In this article we will answer that question plus give you some more background information and popular brands selling gluten free olive oil

The Mediterranean countries have made many big contributions to the world, and one of their best gifts is olive oil.

It is nothing but a liquid goldmine! Put olive oil on your hair and skin, and you will glow in a few days. Make it a part of your diet, and you’ll find yourself losing fat and becoming fit in no time.

Put it in your salad or your pasta, and it will instantly have a new depth of flavor. But, is olive oil gluten free or not?

One common question bugging every gluten intolerant person before putting anything in their mouth is if it is gluten free.

The fear of eliminating something from the diet plan is valid and painful. And sadly, you have already given up on many sources of deliciousness from your life.

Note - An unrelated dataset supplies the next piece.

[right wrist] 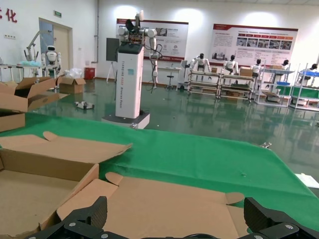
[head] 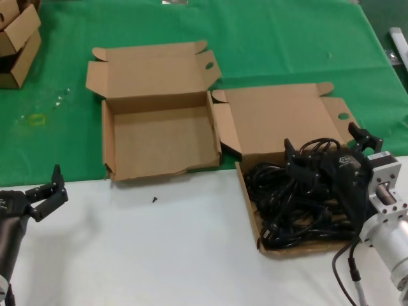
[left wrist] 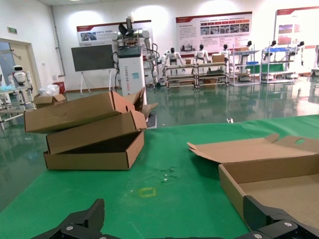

Thankfully, olive oil does not need to be one such item. It is made from the fruit of the olive tree and is inherently gluten free.

Is Olive Oil Gluten Free – What is olive oil

is olive oil gluten free

Olive oil is a staple in all Mediterranean foods. It’s the fat base in cooking Mediterranean delicacies. Besides, it is used as a flavoring agent or condiment.

It is extracted from freshly squeezed fruits of the olive tree. This tree is not related to any gluten grain and does not contain any gluten itself.

So, olive plants are not glutinous, and neither is olive oil. If you are allergic to gluten, you can enjoy this oil without any worry. 

As the world is becoming more and more aware of gluten allergy, people are shifting to foods and dishes that do not contain gluten.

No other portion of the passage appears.